Avant de parler de notre stratégie RSE qui date de plusieurs années, je voudrais rappeler la loi n°2018-35 du 11 juin 2018 portant sur la responsabilité sociétale des entreprises. La RSE représente un axe important dans l’exercice de toute institution. Il s’agit, comme vous le savez, d’inciter les entreprises à participer au développement durable et d’encourager la bonne gouvernance. La BNA est allée plus loin dans son engagement RSE, elle a adhéré au Pacte mondial des Nations unies. Elle a signé une convention de coopération avec le Réseau Pacte mondial Tunisie (RPMT). Le volet RSE sera pris en compte dans les axes suivants : développement stratégique, renforcement des capacités, réseautage & partenariats. Le but est d’inculquer la culture RSE au personnel de la banque et de participer activement aux activités du RPMT.
A terme, la BNA veut devenir la banque verte (Green Bank), ce qui implique des financements et investissements verts. Ce choix stratégique visera à diminuer l’empreinte environnementale liée au fonctionnement propre. Notre approche, écologique, sera illustrée par un achat et une consommation responsables et une construction durable.
La BNA est et restera une banque citoyenne (Citizen Bank). Elle œuvrera continuellement au financement de l’économie sociale et solidaire.
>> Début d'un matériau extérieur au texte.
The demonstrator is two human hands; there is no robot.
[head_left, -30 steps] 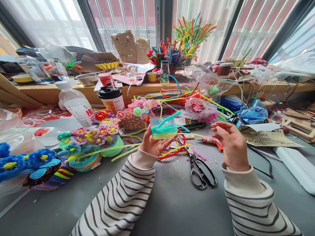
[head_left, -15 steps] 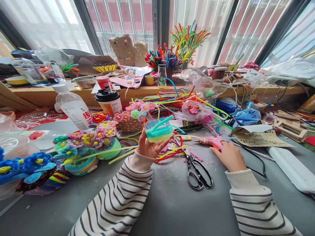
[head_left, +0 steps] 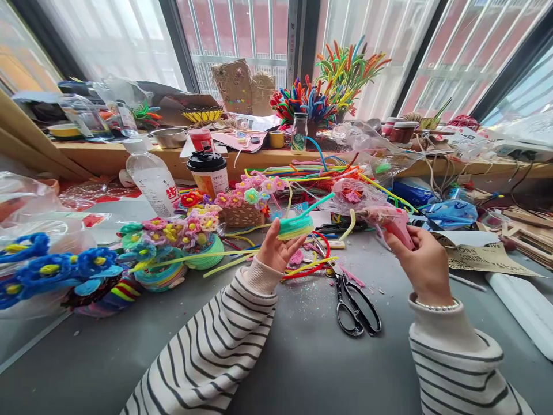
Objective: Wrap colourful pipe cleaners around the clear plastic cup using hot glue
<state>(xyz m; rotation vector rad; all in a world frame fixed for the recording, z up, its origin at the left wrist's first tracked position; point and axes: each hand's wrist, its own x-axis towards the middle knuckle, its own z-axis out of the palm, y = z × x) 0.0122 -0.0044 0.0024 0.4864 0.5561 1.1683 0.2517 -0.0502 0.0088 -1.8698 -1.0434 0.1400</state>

La BNA investit également dans l’éducation (réhabilitation de 7 écoles), socle de tout développement socioéconomique, à travers aussi le transport des écoliers et la création de clubs ODD et informatiques dans les établissements scolaires. La BNA a investi aussi dans la santé et le sport. Elle a procédé cette année à la signature d’une convention de partenariat avec le ministère de la Jeunesse et des Sports pour l’aménagement et l’installation de 7 terrains de quartiers omnisports ainsi que le parrainage de 10 athlètes (BNA OLYMPIC TEAM/JO Tokyo 2021). L’environnement occupe également une place importante dans la politique RSE de la BNA. La banque accompagne ses clients dans la transition vers une économie bas carbone, finance des projets d’énergies renouvelables et offre un large éventail de produits verts. En fait, à la BNA, l’engagement social et solidaire n’est pas qu’un discours, c’est une posture observée dans l’élaboration de toute stratégie de gestion et de développement de la banque, illustrée par des actes concrets.
Comment voyez-vous l’avenir de la banque ?
Rassurant ! Comme je vous l’ai déjà dit, nous visons l’excellence. L’excellence en étant leader des finances durables, en offrant une large panoplie de produits à nos clients et en les diversifiant. Nous accélèrerons notre transformation digitale pour accompagner les grands changements socio-économiques mondiaux. L’homme sera au cœur du développement de la BNA et nous veillerons à ce que nos ressources humaines soient impliquées dans la réussite et la croissance de leur banque et récompensées pour leur engagement. Nos clients peuvent nous faire confiance. La BNA sera toujours leur parapluie, aussi fortes que seront les averses et aussi mauvais que sera le temps.